I've been reading Mary Oliver's A Thousand Mornings, and I think I have finally discovered what it is about her-- I love the ideas in her poetry, but her language rarely has the same vivaciousness or beauty as her sense of vision:

Sometimes I spend all day trying to count
the leaves on a single tree. To do this I
have to climb branch by branch and
write down the numbers in a little book.
So, I suppose, from their point of view,
it's reasonable that my friends say: what
foolishness! She's got her head in the clouds
again.

But it's not. Of course I have to give up,
but by then I'm half crazy with the wonder
of it--the abundance of the leaves, the
quietness of the branches, the hopelessness
of my effort. And I am in that delicious
and important place, roaring with laughter,
full of earth-praise.

"Full of earth praise" is a good description of the poetry of Mary Oliver. She homes in on moments of it in everything from a bird chattering in a shrub to a caught fish, to a tree, defoliated by a storm leafing out again out of season. (That poem, "Hurricane" resonated with me because I have lived through many a hurricane and seen the Bradford pears drop all their wind-desiccated leaves in the aftermath, and burst into bloom in September, fully seven months out of season).

And I love her earth praise, I do. That quiet wonder that seems to overtake her at the smallest thing. I have this idea of her standing out in the open, arms spread towards the wind and the weather and the fullness of life, taking it all into herself.

But her words are not as beautiful as her vision. She sometimes calls them prayers, but prayers are often very beautiful. Mary Oliver's poetry is....accessible. But it is not...gorgeous. Where it comes close, the thought becomes a little trite:

This morning
the beautiful white heron
was floating along above the water

and then into the sky of this
the one world
we all belong to

where everything
sooner or later
is a part of everything else

which thought made me feel
for a little while
quite beautiful myself.

it's like you can have the idea, or the vision, but not both.

My favorite poem in the collection was called "Hum, Hum"; which I won't reproduce here because the spacing it important, but it is about how the music of the bees, the music of live, works its way into her even when life has been something that must be survived, rather than lived.
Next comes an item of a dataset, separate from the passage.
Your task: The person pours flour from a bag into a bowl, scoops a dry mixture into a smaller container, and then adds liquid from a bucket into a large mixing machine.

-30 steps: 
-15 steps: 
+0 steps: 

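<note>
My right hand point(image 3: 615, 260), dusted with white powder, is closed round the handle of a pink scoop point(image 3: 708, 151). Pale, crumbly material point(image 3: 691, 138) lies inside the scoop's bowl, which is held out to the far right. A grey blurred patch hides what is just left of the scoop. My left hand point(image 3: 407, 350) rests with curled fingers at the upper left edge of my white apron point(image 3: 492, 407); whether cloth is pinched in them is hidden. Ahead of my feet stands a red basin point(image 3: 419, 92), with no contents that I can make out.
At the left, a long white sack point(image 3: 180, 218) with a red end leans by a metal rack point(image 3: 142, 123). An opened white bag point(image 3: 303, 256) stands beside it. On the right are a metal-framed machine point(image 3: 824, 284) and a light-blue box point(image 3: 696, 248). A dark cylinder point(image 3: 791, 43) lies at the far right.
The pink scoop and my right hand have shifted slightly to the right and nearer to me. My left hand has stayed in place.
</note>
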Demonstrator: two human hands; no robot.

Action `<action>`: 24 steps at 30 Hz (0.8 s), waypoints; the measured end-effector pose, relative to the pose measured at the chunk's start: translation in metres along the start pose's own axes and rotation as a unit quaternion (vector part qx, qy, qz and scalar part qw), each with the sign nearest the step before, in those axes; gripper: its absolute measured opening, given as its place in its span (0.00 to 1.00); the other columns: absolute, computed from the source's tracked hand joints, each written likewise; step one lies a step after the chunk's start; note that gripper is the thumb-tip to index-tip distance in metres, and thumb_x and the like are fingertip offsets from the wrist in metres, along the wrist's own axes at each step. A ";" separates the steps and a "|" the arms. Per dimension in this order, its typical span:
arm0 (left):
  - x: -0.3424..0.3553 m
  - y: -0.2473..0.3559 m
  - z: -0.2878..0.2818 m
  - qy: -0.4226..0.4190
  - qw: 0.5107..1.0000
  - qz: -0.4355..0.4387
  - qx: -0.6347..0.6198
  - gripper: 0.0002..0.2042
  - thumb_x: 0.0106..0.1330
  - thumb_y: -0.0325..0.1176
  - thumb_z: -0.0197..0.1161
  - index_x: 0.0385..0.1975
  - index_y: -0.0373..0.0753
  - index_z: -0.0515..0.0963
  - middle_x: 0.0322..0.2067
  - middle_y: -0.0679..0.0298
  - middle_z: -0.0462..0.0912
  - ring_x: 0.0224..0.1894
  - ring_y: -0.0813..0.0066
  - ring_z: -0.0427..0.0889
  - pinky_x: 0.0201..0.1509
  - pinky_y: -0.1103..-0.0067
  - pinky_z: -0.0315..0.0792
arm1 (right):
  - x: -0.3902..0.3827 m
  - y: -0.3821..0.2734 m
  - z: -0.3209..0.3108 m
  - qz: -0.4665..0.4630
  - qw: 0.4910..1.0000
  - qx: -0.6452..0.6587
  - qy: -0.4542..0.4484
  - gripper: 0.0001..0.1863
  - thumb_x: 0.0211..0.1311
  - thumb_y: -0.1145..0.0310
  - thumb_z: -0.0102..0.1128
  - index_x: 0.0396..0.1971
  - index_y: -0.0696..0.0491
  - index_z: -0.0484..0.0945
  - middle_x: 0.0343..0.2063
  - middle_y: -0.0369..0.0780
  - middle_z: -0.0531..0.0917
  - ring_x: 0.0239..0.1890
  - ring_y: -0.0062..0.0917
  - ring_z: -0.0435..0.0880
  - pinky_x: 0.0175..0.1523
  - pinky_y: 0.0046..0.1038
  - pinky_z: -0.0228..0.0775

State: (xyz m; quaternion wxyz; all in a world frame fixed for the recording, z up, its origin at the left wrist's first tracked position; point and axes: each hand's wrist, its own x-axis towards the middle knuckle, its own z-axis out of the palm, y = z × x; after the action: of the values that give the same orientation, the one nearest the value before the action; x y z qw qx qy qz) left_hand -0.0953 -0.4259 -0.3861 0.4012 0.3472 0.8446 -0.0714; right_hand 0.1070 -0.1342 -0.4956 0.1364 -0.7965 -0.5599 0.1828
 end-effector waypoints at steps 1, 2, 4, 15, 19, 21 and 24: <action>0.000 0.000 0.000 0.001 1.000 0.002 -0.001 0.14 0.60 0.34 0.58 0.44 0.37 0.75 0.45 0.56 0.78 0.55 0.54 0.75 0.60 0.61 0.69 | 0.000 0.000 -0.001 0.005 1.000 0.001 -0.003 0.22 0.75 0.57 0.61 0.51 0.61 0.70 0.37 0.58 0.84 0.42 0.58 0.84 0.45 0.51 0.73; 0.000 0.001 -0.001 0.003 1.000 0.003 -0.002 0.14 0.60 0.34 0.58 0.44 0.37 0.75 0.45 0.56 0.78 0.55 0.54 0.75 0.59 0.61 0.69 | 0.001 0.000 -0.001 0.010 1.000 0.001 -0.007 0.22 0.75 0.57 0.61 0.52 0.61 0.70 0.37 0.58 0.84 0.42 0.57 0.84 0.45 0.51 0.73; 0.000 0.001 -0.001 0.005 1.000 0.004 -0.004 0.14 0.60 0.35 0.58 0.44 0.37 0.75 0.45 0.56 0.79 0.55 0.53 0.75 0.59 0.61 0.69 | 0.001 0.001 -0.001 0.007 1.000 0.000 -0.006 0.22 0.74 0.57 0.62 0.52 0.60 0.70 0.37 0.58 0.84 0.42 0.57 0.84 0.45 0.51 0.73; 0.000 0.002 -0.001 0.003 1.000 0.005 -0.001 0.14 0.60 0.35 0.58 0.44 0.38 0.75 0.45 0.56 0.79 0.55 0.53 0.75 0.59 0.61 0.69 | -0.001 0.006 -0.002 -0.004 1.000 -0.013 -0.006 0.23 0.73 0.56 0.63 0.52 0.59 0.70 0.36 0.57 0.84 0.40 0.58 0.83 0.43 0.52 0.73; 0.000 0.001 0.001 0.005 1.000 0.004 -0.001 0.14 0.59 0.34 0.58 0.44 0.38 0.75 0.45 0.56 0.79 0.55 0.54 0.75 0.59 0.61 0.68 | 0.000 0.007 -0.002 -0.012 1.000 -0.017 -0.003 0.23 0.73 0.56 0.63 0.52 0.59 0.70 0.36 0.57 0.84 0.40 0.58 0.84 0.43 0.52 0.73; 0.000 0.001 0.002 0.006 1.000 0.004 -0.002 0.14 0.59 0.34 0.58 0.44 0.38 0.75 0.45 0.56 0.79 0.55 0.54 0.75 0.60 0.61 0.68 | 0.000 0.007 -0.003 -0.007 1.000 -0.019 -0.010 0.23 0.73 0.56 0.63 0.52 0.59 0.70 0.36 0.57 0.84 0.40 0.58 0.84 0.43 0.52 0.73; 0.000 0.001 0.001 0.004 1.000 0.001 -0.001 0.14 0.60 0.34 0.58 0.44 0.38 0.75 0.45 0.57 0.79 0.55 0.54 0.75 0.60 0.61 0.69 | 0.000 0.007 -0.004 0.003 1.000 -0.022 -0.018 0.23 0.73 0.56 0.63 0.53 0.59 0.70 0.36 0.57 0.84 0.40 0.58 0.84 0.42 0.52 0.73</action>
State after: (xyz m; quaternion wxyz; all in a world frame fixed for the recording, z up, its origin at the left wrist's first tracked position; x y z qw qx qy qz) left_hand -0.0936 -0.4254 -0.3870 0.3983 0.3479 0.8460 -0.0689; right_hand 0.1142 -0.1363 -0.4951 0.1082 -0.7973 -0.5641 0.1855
It would be wrong to say I don't like the poetry of Mary Oliver--I do, oh so very much. She writes about things I see and feel when I'm walking in my own garden, or along my own bit of sea marsh. But while her poetry might give me a feeling of quiet comfort and pleasure, it doesn't make me shiver, and it doesn't make me gasp in shock. And it almost never makes me think "that is the most beautiful line I have ever read."

30southernbooklady
Bewerkt: feb 6, 2014, 10:52 am



Street of Crocodiles and Letters and Drawings of Bruno Schulz

I've been re-visiting Schulz for an upcoming profile I'm writing, not having looked at him seriously since my college days. I've been reading the letters with some difficulty because they are filled with elaborate flattery to whomever they are addressed. Schulz spent a lot of time reaching out to literati, and I'm pretty sure part of the tone is the sort of semi-formalized language that goes along with such correspondence. So you have to be alert for when he slips out of it and into what he really wants to say. Then of course you are vastly rewarded because Schulz had a habit of working out in his letters what he wanted to write in his stories. What it must have been like to get one of those letters!
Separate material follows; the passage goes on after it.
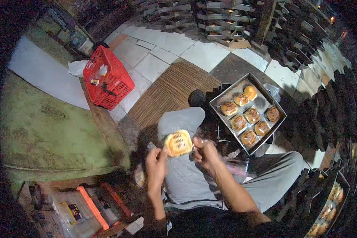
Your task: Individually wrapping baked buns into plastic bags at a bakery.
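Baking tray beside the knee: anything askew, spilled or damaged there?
Nothing spilled or damaged. The metal tray sits skewed, holding seven buns in uneven rows with bare gaps. Both hands, left hand and right hand, hold one bun in clear wrap.

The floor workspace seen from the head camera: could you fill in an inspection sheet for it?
Surface: tiled floor with a woven mat; person sits on it.
Job's things: round bun in a clear wrapper, held between both hands; metal tray with seven more buns to the right.
Clutter: red crate, white bag.
Hands: left hand and right hand both grip the bun's wrapper.
Cables: nothing seen.
Surroundings: stacked empty trays, another tray of buns lower right; dim light.
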Demonstrator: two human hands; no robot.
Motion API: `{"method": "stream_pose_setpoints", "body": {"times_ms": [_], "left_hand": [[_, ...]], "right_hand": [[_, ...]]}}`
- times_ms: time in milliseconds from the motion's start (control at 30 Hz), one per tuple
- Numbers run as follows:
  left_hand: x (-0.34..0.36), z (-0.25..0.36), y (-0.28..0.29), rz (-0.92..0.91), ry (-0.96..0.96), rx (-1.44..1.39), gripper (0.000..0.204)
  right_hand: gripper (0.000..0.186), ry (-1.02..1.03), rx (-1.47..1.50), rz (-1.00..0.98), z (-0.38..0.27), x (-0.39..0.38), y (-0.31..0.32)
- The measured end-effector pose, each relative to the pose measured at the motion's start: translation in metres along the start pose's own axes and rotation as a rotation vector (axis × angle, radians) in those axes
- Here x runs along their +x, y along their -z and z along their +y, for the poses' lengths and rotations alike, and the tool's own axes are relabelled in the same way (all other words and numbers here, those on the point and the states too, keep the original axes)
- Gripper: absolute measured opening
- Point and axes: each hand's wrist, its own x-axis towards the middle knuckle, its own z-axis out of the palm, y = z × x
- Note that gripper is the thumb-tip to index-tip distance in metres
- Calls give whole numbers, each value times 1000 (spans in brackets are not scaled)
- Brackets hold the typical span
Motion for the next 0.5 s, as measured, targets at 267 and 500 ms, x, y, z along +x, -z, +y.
{"method": "stream_pose_setpoints", "body": {"times_ms": [267, 500], "left_hand": [[-1, 0, -94, -192, -769, 664, 56], [-61, -56, -171, -683, -697, 570, 25]], "right_hand": [[44, -18, 197, 167, -52, -14, 17], [44, 663, -519, 518, -165, 58, 351]]}}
Street of Crocodiles is a mad, mad, beautiful book of course. Schulz is like William Blake in a way, in that he looks out at the world and sees a mythos, a universe of symbols, signs, and portents. Only Blake's mythos is forever rebelling and reaching for redemption -- it's beauty is in its vitality. Schulz's mythos is forever in the process of disintegration -- it's beauty is in the way it withers.

31southernbooklady
feb 13, 2014, 7:47 pm



The Enchanted Wanderer by Nikolai Leskov

Yesterday the town I live in was hit with an ice storm that felt almost apocalyptic to the people of the Carolina Coast. Trees and branches bent and shattered under the weight of the ice and everything looked like it had been encased in wet glass.

Naturally, I lost power. Which means, I also lost heat. So the dogs and I spent the day curled under down blankets while I read Leskov's The Enchanted Wanderer...sometimes reading parts out loud to the dogs, who thumped their tails in appreciation of my attention, if not the story. I made it through a third of the book before the light failed, and then a bit further by flashlight and candlelight.
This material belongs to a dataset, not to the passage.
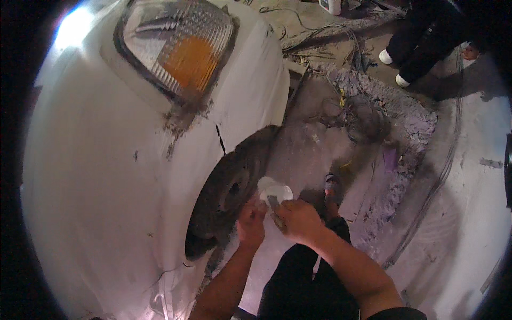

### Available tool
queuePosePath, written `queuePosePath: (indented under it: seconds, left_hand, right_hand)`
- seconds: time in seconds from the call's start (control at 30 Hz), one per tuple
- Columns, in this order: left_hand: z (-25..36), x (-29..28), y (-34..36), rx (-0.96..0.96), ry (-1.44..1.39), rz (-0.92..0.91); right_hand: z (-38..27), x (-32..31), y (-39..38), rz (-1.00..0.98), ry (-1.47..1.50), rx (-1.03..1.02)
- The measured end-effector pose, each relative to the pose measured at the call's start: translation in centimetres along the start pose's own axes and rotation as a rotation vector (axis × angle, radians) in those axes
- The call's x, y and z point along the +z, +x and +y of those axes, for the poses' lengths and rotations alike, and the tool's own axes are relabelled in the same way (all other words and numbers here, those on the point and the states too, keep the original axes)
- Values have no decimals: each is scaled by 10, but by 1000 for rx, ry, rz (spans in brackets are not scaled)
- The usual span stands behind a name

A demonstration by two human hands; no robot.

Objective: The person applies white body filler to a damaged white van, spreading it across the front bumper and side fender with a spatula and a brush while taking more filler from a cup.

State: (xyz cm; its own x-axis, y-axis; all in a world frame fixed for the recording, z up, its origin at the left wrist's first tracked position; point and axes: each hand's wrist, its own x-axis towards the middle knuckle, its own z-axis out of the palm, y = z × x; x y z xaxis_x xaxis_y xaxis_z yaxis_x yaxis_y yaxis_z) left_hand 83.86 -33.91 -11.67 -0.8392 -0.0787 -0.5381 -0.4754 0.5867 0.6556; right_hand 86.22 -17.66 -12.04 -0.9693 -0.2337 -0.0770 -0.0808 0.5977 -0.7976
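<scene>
Right of the dusty white curved car panel (106, 165), the left hand (250, 220) had its grip on a round white shallow dish (285, 190), seemingly steadying it; over it, a narrow grey flat tool (273, 202) was clasped in the right hand (300, 220).

No readable lettering anywhere here: on the headlamp (178, 45) at the upper left, no word or number comes through, and on the white container (330, 6) cut off by the top edge, any print is too small to tell. Down just below the centre, the pale round piece (284, 190) gives us nothing legible either, and the dark marks on the white body panel (101, 176) at left spell nothing readable.
</scene>
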Motion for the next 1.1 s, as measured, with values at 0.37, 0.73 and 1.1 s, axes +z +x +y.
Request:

After all, if you are going to be trapped in a house with no heat in the middle of an ice storm, reading the Russians seems apropos.

As it turned out, it was a fortunate choice. I had worried that after a couple weeks spent with Bruno Schulz anything that I picked up next would seem pallid by comparison, but The Enchanted Wanderer is a beautiful, magnificent story collection, filled with lush, vivid language and deeply compelling characters:

"Look, Seryozha, what paradise, what paradise!" Katerina Lvovna exclaimed, looking through the dense branches of the blossoming apple tree that covered her at the clear blue sky in which there hung a fine full moon.

The moonlight coming through the leaves and flowers of the apple tree scattered the most whimsical bright spots over Katerina Lvovna's face and whole recumbent body; the air was still; only a light, warm breeze faintly stirred the sleepy leaves and spread the subtle fragrance of blossoming herbs and trees. There was a breath of something languorous, conducive to laziness, sweetness, and obscure desires.


--from "The Lady Macbeth of Mtsensk

I find myself wondering about the blue sky and the moonlight.

32southernbooklady
Bewerkt: mrt 12, 2014, 3:49 pm



I've been trying to think about how to describe reading The Elegant Universe. First off, I had to read it twice, and some parts three times, which explains why I am only now finishing it even though I started reading the book last year. I have no head for math, none for spacial dimensions, and spacial dimensions in String Theory take on some very weird characteristics. I will say that as an overview of physics I liked it very much. Greene does an excellent job of outlining General Relativity and Quantum Mechanics in a way that I've rarely found in other books or other attempts to grasp the subject at a layman's level. Even the introduction to the string theory concept was attractive, plausible, and...elegant...as a hypothesis.

But as he delved further into the theory, its implications, its possible conclusions about the nature of the universe, it all began to feel more and more like, well, magic.

Partly this is because all the work done on string theory is basically at the level of the theoretical. Mathematical modeling is the "laboratory" of the theoretical physicist, and computers are the lab equipment. So most of the theory is constructed along the lines of "If this one thing is true, then this other thing would happen" -- whereupon the theoretical physicist would get cracking on what Greene kept calling their "arduous mathematical equations" in order to see if, in fact, A, then B and then maybe even C.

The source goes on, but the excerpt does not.